La tension monte d'un cran en Algérie. Alors que les protestations se poursuivent depuis la démission d'Abdelaziz Bouteflika, afin de repousser la date de l'élection présidentielle prévue le 4 juillet prochain, l'armée, principal pouvoir du pays actuellement, a fermement rejeté cette demande. En réponse, des milliers d'étudiants ont manifesté le 21 mai, au lendemain de ce refus, dans plusieurs villes du pays.
Symbole de la montée de la crispation, la police était particulièrement mobilisée lors de ces rassemblements, n'hésitant pas à faire usage de matraques ou de gaz lacrymogène, selon plusieurs journalistes présents sur place. Un spectacle éloigné des premières manifestations contre le pouvoir en février, qui se voulaient particulièrement pacifistes, au point d'être saluées par le monde entier.
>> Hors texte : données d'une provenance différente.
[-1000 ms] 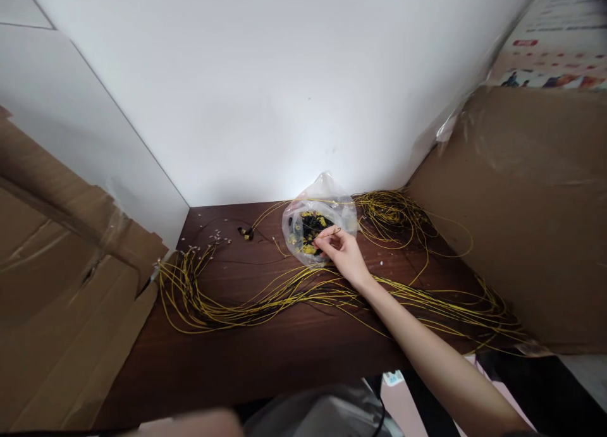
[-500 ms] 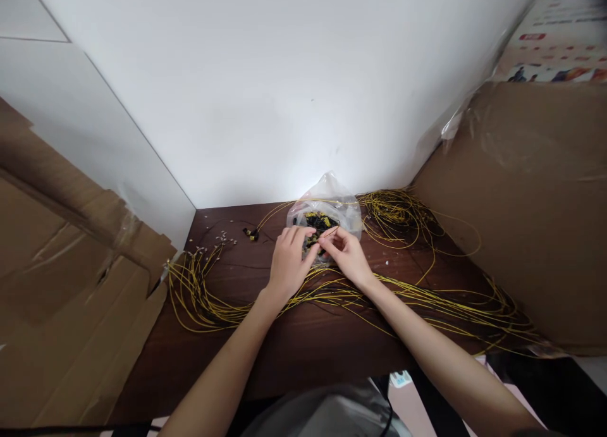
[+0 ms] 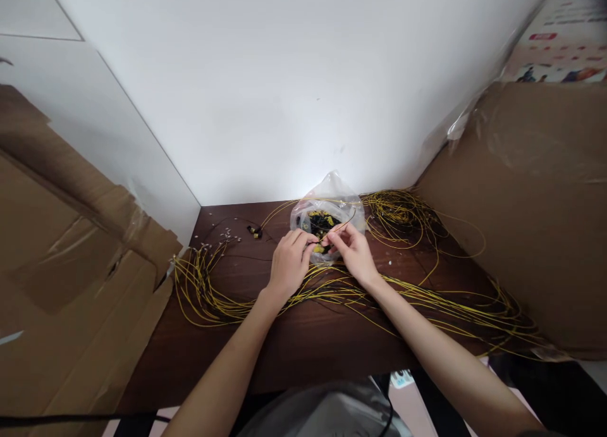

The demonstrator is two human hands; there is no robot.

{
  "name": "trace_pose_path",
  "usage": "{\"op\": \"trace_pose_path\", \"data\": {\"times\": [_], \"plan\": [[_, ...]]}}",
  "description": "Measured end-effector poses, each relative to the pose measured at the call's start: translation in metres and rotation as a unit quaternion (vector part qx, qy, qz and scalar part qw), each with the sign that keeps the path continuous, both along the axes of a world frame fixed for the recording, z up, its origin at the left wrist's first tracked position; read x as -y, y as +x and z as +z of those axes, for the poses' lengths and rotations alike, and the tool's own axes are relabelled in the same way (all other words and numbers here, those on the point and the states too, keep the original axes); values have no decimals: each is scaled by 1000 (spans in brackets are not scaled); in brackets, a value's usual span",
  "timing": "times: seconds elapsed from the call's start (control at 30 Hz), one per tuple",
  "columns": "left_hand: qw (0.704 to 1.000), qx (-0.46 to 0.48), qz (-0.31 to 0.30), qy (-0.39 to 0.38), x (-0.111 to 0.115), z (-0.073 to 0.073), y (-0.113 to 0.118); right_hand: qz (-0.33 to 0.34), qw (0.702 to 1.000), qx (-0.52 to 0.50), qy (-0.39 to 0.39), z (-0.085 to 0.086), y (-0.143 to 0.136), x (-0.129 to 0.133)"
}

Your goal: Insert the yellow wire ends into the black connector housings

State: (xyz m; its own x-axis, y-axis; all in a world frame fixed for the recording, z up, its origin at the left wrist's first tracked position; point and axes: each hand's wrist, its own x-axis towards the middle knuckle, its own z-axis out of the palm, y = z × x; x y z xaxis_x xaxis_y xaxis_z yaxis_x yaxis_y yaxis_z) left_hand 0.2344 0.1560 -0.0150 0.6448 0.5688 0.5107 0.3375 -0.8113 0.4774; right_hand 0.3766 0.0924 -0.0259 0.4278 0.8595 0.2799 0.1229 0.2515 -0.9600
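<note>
Both hands met at the mouth of the clear plastic bag point(image 3: 332, 203), which sat at the back of the dark worktop point(image 3: 294, 342), near the white wall point(image 3: 284, 95). Left hand point(image 3: 287, 266) had its fingers curled in, pinching a small yellow-black connector point(image 3: 318, 247) at the bag's front edge. Right hand point(image 3: 355, 253) had thumb and forefinger closed on a thin yellow wire point(image 3: 339, 227) arcing over the bag; fingertips of both hands almost touching. Bag held more yellow and black pieces. Yellow wire bundle point(image 3: 227, 307) ran across the worktop under both wrists, left edge to right edge. Another coil point(image 3: 403, 212) lay just right of the bag. Cardboard point(image 3: 71, 247) boxed in the left side, cardboard panel point(image 3: 531, 222) the right. Front strip of worktop bare.
</note>
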Motion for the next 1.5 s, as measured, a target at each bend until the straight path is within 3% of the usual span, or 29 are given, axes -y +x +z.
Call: {"op": "trace_pose_path", "data": {"times": [0.3,0.43,0.57,0.7,0.87,1.1,1.27,1.5], "plan": [[999,25,26,-40,-2,-6,-4,-25,998,-63,12,2,4,0],[999,14,37,-14,-7,-5,-9,-50,996,-76,23,5,9,0],[996,-3,85,37,-16,-4,-17,-88,991,-94,36,7,14,0],[991,9,129,22,-29,-9,-25,-76,983,-161,45,8,16,-1],[995,29,95,-15,-32,-14,-27,-63,973,-219,37,10,15,-1],[999,22,27,31,-12,-5,-14,-20,975,-221,17,8,11,0],[999,42,-17,-10,-6,-5,-9,7,973,-231,7,6,9,0],[994,91,-12,-62,-7,-5,-7,31,967,-252,-10,6,6,-1]]}}
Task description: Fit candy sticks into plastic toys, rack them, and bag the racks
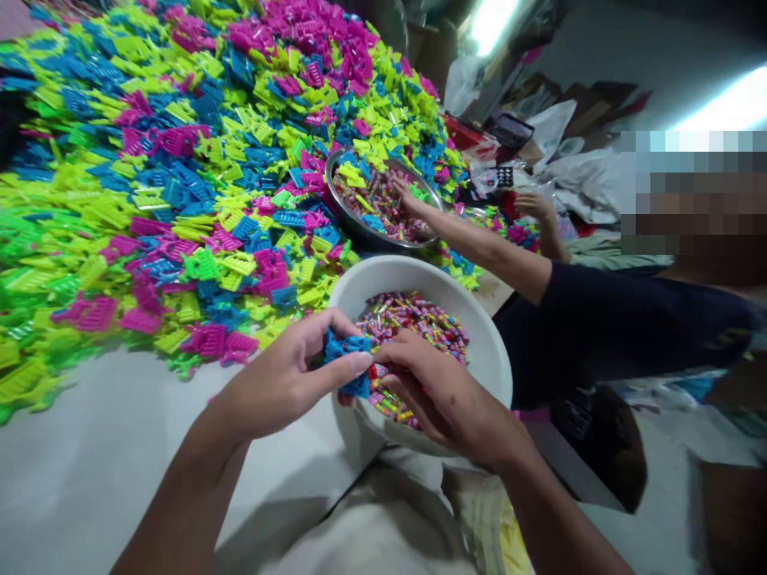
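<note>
My left hand (300, 375) is closed around a blue plastic toy piece (348, 361), thumb across its front. My right hand (435, 387) meets it from the right, fingers pinched together at the toy's right edge. A small red and white bit shows under those fingertips; whether it is held or lies in the bowl behind, I cannot tell. Both hands are over the near left rim of a white bowl (492, 351). Inside the bowl lie many small, brightly wrapped sweets (419, 311), partly hidden by my right hand.
A big heap of yellow, blue, pink and green plastic pieces (197, 184) covers the far table. Behind the white bowl stands a metal basin (353, 228) with similar sweets and some plastic pieces. A co-worker's hand (411, 200) reaches into it; the dark sleeve (599, 319) is at right.
</note>
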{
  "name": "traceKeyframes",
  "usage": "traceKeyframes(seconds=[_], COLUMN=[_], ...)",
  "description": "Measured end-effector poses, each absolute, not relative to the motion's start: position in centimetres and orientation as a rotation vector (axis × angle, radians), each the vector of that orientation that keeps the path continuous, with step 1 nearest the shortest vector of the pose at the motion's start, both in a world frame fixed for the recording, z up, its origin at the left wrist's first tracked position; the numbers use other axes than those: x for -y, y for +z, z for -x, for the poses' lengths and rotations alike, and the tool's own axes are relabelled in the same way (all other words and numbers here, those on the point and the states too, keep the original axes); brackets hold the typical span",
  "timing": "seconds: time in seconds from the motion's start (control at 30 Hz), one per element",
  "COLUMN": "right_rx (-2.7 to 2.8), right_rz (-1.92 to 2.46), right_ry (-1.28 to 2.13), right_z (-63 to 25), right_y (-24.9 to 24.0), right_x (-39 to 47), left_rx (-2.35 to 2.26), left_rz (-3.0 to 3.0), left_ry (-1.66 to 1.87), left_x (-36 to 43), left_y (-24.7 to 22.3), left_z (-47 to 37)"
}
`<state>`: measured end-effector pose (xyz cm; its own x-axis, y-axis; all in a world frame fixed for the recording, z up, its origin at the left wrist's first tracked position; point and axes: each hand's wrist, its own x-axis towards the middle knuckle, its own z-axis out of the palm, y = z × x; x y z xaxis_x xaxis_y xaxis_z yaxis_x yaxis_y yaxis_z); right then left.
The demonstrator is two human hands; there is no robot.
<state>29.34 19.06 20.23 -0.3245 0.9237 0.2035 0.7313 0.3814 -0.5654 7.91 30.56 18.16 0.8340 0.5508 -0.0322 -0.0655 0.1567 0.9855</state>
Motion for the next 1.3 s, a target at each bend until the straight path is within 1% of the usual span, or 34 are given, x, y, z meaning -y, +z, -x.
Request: traceKeyframes(seconds=[0.17,0.4,0.53,0.63,0.8,0.87,0.93,1.0,1.03,1.07,1.17,1.23,1.3], right_rx=[2.232,2.354,2.413,2.382,2.296,2.292,2.319,2.371,2.392,2.401,2.322,2.215,2.132], right_rz=[1.465,1.500,1.602,1.662,1.603,1.570,1.515,1.464,1.448,1.444,1.497,1.590,1.701], right_ry=[0.510,0.366,0.298,0.247,0.184,0.136,0.135,0.200,0.240,0.280,0.316,0.313,0.343], right_z=[-29.3,-29.1,-28.9,-28.6,-27.6,-26.7,-25.5,-24.4,-24.1,-24.0,-25.4,-27.3,-29.3], right_y=[20.8,21.1,20.9,20.7,20.1,19.5,18.8,18.2,18.1,18.0,18.4,18.8,18.9], right_x=[-19.1,-18.9,-18.9,-19.0,-19.8,-20.4,-21.0,-21.7,-22.0,-22.2,-22.5,-22.4,-22.3], left_rx=[-0.452,-0.493,-0.502,-0.567,-0.607,-0.729,-1.068,-1.558,-1.667,-1.690,-1.739,-1.736,-1.703], left_rz=[-1.380,-1.411,-1.396,-1.399,-1.526,-1.689,-1.875,-2.024,-2.090,-2.157,-2.189,-2.174,-2.213], left_ry=[0.454,0.439,0.450,0.489,0.500,0.538,0.583,0.468,0.340,0.223,0.018,-0.028,0.021], left_x=[-30.5,-30.4,-30.4,-30.4,-31.5,-32.9,-34.8,-36.9,-37.8,-38.7,-40.2,-40.4,-40.3], left_y=[18.2,18.2,17.9,17.3,17.4,17.5,16.9,15.2,14.0,12.7,9.1,8.1,8.0], left_z=[-7.6,-7.9,-8.2,-8.4,-7.2,-5.4,-2.7,0.4,1.8,3.1,5.5,6.0,6.0])
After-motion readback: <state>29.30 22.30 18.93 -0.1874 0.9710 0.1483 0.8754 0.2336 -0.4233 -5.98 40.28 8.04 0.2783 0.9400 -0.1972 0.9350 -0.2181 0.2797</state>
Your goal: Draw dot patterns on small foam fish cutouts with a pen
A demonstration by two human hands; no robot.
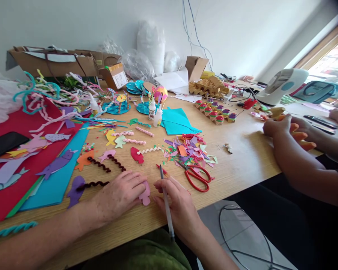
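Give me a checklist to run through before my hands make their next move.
1. Pink cut-out under the left hand: ok, the fingers touch it.
2. Pen in the right hand: ok, held.
3. Pen on the cut-out: not ok, both its ends are clear of it.
4. Red scissors out of both hands: ok, lying beside the paper scraps.
5. Front glue bottle sealed: cannot tell, too small to see.

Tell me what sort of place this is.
Likely a craft workroom, though whether in a home, school or workshop I cannot tell: colourful scraps lie beside red-handled scissors, and fish-shaped cut-outs are spread on the wooden table.
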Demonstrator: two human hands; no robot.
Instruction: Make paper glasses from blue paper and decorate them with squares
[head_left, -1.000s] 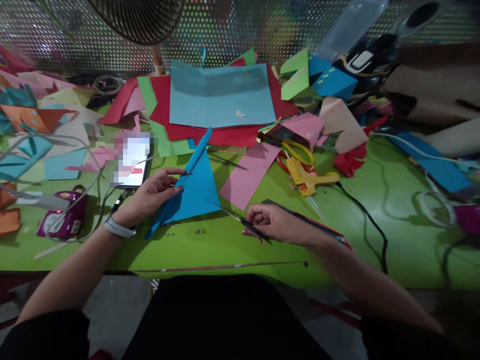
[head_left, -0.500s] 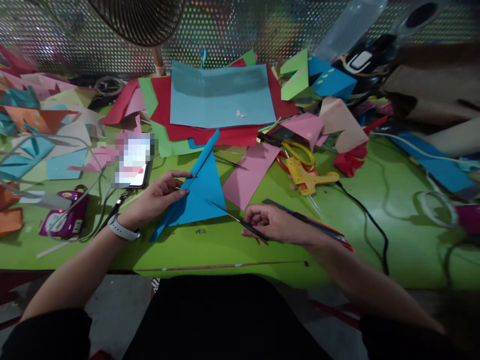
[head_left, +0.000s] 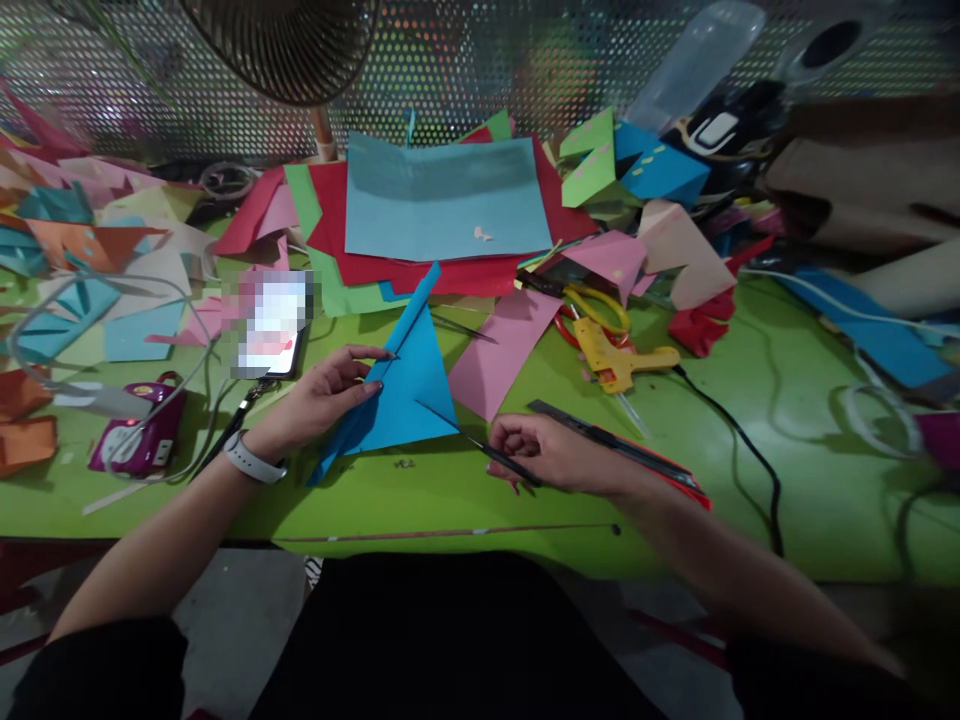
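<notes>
A folded blue paper [head_left: 420, 385] with a narrow rolled or folded strip along its left side lies in front of me. My left hand [head_left: 341, 395] pinches it at that strip, thumb and forefinger on the fold. My right hand [head_left: 529, 450] is closed round black-handled scissors [head_left: 512, 467], held low at the paper's right corner. Their thin blades point left, over the blue sheet; how far they are apart is hard to tell. Beyond the scissors lies a pink paper strip [head_left: 495, 365], apart from both hands.
A yellow glue gun [head_left: 619, 360] with a black cord lies right, near yellow-handled scissors [head_left: 600, 305]. A cutter [head_left: 622, 450] sits beside my right wrist. Left are a phone [head_left: 274, 325] and a purple device [head_left: 142, 430]. Stacked coloured sheets [head_left: 442, 200] and a fan [head_left: 281, 45] stand behind.
The whole view has shifted slightly. Both hands keep their hold, and the scissors sit marginally farther right relative to the blue paper.
</notes>
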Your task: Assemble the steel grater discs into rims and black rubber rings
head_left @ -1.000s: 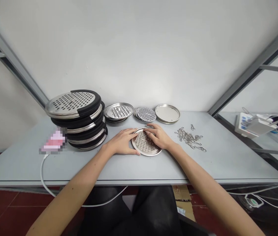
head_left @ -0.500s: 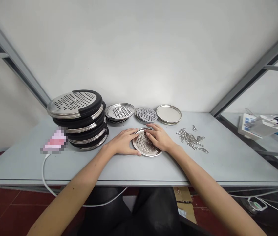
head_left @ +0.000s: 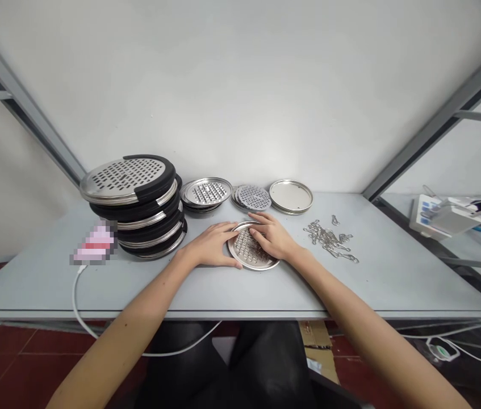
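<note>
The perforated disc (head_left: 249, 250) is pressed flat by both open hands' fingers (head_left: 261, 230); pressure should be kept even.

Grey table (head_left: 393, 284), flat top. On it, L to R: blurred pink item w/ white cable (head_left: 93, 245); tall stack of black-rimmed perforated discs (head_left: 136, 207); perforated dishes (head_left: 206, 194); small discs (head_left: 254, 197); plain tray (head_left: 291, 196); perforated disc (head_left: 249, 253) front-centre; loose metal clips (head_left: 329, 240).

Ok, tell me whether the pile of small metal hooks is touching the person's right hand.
No: the pile of small metal hooks lies apart on the grey table, right of the right hand.
</note>
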Motion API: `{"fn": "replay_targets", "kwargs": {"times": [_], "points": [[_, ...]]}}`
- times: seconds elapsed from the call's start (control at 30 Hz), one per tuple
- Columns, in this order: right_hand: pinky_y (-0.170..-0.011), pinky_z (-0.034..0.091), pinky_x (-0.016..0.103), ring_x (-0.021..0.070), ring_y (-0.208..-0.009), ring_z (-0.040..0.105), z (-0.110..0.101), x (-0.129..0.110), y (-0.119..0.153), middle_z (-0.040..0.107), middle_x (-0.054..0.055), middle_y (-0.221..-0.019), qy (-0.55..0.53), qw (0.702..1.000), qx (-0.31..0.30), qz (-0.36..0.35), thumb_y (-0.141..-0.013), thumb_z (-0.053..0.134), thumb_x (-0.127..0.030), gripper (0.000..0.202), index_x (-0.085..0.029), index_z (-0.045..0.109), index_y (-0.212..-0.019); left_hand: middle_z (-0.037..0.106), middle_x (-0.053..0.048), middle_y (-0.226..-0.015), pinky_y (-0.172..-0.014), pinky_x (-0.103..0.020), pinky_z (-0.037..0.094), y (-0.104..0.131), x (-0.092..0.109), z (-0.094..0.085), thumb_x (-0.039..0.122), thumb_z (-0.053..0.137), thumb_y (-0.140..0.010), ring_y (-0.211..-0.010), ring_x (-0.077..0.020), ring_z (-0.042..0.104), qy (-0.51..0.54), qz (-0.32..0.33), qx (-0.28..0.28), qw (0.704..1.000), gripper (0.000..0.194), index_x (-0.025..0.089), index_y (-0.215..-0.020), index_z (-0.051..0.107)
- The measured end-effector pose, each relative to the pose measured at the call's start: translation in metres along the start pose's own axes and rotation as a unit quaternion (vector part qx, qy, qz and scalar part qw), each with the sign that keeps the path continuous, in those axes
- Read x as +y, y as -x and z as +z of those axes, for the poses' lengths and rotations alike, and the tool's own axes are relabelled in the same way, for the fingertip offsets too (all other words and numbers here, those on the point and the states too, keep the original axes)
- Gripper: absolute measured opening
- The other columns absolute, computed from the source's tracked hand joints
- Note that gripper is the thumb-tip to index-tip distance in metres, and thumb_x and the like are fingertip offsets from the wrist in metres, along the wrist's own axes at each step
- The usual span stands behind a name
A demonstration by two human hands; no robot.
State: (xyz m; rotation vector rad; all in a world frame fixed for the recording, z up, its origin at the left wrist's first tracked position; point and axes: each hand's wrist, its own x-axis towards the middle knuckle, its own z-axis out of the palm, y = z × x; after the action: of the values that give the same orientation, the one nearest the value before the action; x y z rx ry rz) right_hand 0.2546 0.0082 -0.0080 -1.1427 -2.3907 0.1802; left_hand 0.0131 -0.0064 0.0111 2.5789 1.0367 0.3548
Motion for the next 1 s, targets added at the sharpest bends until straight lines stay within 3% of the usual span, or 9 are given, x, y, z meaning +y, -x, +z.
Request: {"fn": "replay_targets", "kwargs": {"times": [0.2,0.6,1.0], "points": [[-0.112,0.035,0.056,0.0339,-0.138,0.04,0.0006,0.002,-0.0004,0.052,0.009,-0.144,-0.012,1.0,-0.007,0.009,-0.095,0.045,-0.031,0.035,-0.021,0.074,-0.112,0.038,-0.016,-0.152,-0.117,-0.048,0.028,-0.0006,0.0006,0.0,0.069,0.073,-0.064,-0.141,-0.0361,0.033,0.0,-0.002,-0.002,1.0,0.095,0.015,-0.14,0.051],[-0.115,0.029,0.059,0.0349,-0.145,0.028,-0.0001,0.0011,-0.0006,0.051,0.009,-0.146,-0.026,0.999,-0.018,0.021,-0.096,0.044,-0.031,0.036,-0.021,0.073,-0.115,0.039,-0.014,-0.153,-0.117,-0.047,0.028,-0.0004,-0.0015,0.0012,0.068,0.075,-0.063,-0.141,-0.0354,0.033,0.007,-0.001,0.002,1.0,0.092,0.02,-0.139,0.052],[-0.112,0.036,0.053,0.0321,-0.135,0.044,0.0021,-0.0006,0.0035,0.054,0.016,-0.141,-0.002,0.999,0.029,0.021,-0.098,0.04,-0.032,0.039,-0.016,0.072,-0.114,0.038,-0.015,-0.152,-0.116,-0.047,0.03,-0.0012,0.0007,-0.0001,0.066,0.077,-0.061,-0.14,-0.0356,0.036,0.017,-0.005,0.006,1.0,0.095,0.017,-0.139,0.052]]}}
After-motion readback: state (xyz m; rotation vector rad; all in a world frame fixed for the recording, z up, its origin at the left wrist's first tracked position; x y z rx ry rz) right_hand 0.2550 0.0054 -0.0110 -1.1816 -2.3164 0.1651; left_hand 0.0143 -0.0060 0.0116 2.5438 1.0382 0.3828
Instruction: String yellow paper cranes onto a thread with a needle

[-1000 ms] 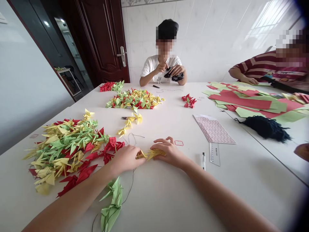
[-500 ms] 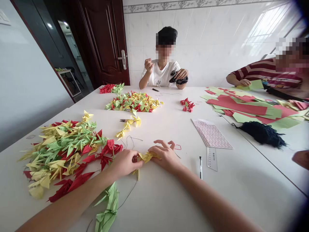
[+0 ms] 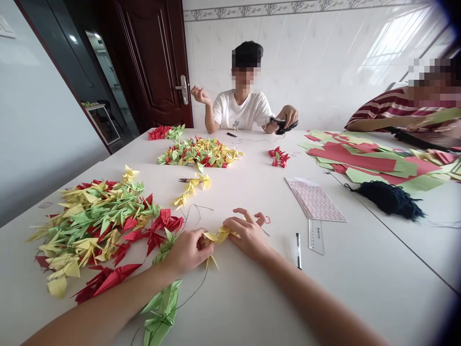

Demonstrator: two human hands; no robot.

Face à ces nouvelles protestations, le général Ahmed Gaïd Salah, chef d'état-major de l'armée devenu l'homme fort du pays, a demandé aux Algériens de «s'unir avec son armée», afin d'empêcher les «instigateurs de plans pernicieux de s'infiltrer dans les rangs du peuple». Une manière pour lui d'essayer de rassembler, quand sa personne est particulièrement visée par les manifestants.
Depuis sa prise de pouvoir, la situation semble en effet bloquée, attisant la frustration. Outre le déplacement de l'élection présidentielle, pour laisser le temps aux manifestants de s'organiser et trouver un candidat, «les protestataires veulent un changement profond, et surtout pas le maintien des visages du système actuel», expliquait dans nos colonnes Brahim Oumansour, chercheur à l'Iris et spécialiste de l'Algérie, quelques jours avant le départ d'Abdelaziz Bouteflika.
Une demande à laquelle Ahmed Gaïd Salah a également opposé une fin de non-recevoir à plusieurs reprises. Il a ainsi assuré qu'il serait «irraisonnable» et «dangereux» de changer toutes les personnalités actuellement au pouvoir. À six semaines des élections, l'armée va donc devoir jouer finement si elle ne veut pas risquer des débordements, toujours évités jusqu'à présent.